From c3bd06eb05fa600d70223acbd6a319cf53b990f0 Mon Sep 17 00:00:00 2001
From: ashu <ashutosh.sha...@enterprisedb.com>
Date: Thu, 21 Sep 2017 12:24:04 +0530
Subject: [PATCH] Improve locking startegy during VACUUM in Hash Index for
 regular tables.

Patch by Ashutosh Sharma.
---
 src/backend/access/hash/README     | 33 +++++++++++-----------
 src/backend/access/hash/hash.c     | 58 +++++++++++++++++++++++++-------------
 src/backend/access/hash/hashovfl.c | 13 ++++++---
 3 files changed, 65 insertions(+), 39 deletions(-)

diff --git a/src/backend/access/hash/README b/src/backend/access/hash/README
index 3b1f719..a77e45d 100644
--- a/src/backend/access/hash/README
+++ b/src/backend/access/hash/README
@@ -396,8 +396,8 @@ The fourth operation is garbage collection (bulk deletion):
 			mark the target page dirty
 			write WAL for deleting tuples from target page
 			if this is the last bucket page, break out of loop
-			pin and x-lock next page
 			release prior lock and pin (except keep pin on primary bucket page)
+			pin and x-lock next page
 		if the page we have locked is not the primary bucket page:
 			release lock and take exclusive lock on primary bucket page
 		if there are no other pins on the primary bucket page:
@@ -415,21 +415,22 @@ The fourth operation is garbage collection (bulk deletion):
 Note that this is designed to allow concurrent splits and scans.  If a split
 occurs, tuples relocated into the new bucket will be visited twice by the
 scan, but that does no harm.  As we release the lock on bucket page during
-cleanup scan of a bucket, it will allow concurrent scan to start on a bucket
-and ensures that scan will always be behind cleanup.  It is must to keep scans
-behind cleanup, else vacuum could decrease the TIDs that are required to
-complete the scan.  Now, as the scan that returns multiple tuples from the
-same bucket page always expect next valid TID to be greater than or equal to
-the current TID, it might miss the tuples.  This holds true for backward scans
-as well (backward scans first traverse each bucket starting from first bucket
-to last overflow page in the chain).  We must be careful about the statistics
-reported by the VACUUM operation.  What we can do is count the number of
-tuples scanned, and believe this in preference to the stored tuple count if
-the stored tuple count and number of buckets did *not* change at any time
-during the scan.  This provides a way of correcting the stored tuple count if
-it gets out of sync for some reason.  But if a split or insertion does occur
-concurrently, the scan count is untrustworthy; instead, subtract the number of
-tuples deleted from the stored tuple count and use that.
+cleanup scan of a bucket, it will allow concurrent scan to start on a bucket.
+It is quite possible that scans on a regular table get ahead of vacuum and
+vacuum removes some items from the current page being scanned, but that does
+no harm as we always copy all the matching items from a page at once in the
+backend local array and also check for the page's lsn before marking a tuple
+in a page as dead.
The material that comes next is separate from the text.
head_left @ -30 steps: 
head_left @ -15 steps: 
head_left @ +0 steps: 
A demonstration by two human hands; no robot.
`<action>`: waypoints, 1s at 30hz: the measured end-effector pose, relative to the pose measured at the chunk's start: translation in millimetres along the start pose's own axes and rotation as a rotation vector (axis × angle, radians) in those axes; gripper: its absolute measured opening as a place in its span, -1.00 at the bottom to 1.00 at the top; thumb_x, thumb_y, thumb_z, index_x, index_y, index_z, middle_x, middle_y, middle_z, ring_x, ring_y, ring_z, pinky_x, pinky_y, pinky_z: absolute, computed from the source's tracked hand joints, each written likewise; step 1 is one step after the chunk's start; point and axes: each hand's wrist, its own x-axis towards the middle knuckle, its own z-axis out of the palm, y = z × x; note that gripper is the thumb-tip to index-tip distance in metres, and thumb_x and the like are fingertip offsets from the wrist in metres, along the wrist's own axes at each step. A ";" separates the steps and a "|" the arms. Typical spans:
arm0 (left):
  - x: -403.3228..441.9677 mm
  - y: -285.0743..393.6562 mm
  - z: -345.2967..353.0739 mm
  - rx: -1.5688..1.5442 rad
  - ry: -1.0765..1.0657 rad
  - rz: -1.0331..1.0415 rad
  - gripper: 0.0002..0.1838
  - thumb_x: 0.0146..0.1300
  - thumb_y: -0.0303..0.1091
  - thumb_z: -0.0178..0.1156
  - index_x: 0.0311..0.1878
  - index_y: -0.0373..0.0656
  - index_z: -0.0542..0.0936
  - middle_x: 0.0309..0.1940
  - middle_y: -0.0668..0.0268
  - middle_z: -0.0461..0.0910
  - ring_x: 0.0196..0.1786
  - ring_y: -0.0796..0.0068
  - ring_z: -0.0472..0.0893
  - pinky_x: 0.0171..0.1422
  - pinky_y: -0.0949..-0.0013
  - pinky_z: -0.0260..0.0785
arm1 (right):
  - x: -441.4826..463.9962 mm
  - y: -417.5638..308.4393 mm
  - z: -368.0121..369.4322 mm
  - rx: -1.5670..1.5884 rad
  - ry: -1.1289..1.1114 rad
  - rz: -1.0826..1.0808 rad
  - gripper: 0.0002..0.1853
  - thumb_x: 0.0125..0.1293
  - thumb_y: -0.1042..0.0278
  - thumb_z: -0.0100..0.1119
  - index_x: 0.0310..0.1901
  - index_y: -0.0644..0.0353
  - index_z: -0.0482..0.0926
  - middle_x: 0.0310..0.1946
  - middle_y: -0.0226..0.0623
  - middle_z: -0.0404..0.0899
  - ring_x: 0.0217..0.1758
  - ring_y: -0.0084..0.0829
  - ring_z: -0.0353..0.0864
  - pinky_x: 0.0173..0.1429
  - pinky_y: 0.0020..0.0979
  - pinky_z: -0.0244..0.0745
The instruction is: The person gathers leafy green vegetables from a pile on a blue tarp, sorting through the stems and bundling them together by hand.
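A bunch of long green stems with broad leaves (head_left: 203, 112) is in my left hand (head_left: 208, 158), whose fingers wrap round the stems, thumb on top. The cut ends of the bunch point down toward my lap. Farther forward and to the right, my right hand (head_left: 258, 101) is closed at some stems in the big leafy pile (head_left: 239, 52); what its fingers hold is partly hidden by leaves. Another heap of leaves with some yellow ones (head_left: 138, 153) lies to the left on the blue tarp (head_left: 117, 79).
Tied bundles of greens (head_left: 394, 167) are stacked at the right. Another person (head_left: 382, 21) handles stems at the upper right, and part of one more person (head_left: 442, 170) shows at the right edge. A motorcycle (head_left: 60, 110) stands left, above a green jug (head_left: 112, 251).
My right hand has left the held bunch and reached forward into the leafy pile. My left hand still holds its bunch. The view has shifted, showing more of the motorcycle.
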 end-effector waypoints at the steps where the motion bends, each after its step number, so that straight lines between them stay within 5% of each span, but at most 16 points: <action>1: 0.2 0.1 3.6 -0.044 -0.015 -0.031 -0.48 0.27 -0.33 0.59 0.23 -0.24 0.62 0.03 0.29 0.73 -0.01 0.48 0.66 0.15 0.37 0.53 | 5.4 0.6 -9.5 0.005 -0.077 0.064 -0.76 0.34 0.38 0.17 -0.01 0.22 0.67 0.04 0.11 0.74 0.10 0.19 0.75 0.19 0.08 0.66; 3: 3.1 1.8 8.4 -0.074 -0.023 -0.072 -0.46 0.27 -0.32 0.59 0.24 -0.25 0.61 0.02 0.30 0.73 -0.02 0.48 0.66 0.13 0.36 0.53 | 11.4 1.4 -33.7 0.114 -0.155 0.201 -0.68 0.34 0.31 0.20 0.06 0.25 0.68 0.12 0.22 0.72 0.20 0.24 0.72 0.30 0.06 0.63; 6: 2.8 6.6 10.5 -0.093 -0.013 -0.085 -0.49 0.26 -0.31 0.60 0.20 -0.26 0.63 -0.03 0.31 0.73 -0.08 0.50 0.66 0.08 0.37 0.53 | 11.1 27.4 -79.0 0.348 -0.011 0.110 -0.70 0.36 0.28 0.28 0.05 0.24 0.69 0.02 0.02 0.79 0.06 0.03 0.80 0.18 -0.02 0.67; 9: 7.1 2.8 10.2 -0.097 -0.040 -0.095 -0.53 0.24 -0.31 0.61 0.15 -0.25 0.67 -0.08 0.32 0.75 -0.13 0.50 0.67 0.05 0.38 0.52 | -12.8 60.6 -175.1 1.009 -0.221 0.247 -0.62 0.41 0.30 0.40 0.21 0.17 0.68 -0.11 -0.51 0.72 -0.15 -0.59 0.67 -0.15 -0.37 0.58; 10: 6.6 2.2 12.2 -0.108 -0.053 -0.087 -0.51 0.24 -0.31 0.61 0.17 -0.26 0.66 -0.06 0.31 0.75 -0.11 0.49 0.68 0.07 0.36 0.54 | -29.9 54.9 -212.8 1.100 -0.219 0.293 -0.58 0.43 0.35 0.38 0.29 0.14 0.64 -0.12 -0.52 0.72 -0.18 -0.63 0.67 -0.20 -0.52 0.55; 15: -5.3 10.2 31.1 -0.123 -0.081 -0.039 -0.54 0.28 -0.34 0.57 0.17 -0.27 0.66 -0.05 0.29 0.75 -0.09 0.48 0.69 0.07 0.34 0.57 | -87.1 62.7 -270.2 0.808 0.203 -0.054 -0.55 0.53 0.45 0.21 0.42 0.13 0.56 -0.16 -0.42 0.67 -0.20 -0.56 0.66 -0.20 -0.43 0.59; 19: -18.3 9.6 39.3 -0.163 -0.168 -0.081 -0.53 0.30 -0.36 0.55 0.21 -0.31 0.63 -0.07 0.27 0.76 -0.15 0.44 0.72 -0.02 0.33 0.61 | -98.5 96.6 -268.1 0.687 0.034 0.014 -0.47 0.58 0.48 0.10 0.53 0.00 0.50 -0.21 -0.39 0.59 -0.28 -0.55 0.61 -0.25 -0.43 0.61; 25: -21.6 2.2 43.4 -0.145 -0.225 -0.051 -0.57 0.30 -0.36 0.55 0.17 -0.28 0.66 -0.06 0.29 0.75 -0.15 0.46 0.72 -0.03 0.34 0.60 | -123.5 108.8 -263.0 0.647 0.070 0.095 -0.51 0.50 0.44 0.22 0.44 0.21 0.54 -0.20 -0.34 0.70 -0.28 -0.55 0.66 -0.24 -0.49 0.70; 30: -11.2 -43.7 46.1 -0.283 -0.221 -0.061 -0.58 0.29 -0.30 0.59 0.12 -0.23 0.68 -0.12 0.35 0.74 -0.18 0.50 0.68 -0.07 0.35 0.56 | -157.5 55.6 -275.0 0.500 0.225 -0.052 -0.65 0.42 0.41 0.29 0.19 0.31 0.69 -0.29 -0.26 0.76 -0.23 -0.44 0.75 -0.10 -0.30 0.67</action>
However, this is not valid for unlogged or temporary tables,
+as for these tables lsn is not meaningful and therefore, there is a chance that
+if scan overtakes vacuum it might mark some valid tuple as dead. Hence, for
+unlogged or temporary tables we always ensure that scan follows VACUUM. We must
+be careful about the statistics reported by the VACUUM operation.  What we can
+do is count the number of tuples scanned, and believe this in preference to the
+stored tuple count if the stored tuple count and number of buckets did *not*
+change at any time during the scan.  This provides a way of correcting the stored
+tuple count if it gets out of sync for some reason.  But if a split or insertion
+does occur concurrently, the scan count is untrustworthy; instead, subtract the
+number of tuples deleted from the stored tuple count and use that.
 
 
 Free Space Management
diff --git a/src/backend/access/hash/hash.c b/src/backend/access/hash/hash.c
index 8550218..76474f3 100644
--- a/src/backend/access/hash/hash.c
+++ b/src/backend/access/hash/hash.c
@@ -655,16 +655,18 @@ hashvacuumcleanup(IndexVacuumInfo *info, IndexBulkDeleteResult *stats)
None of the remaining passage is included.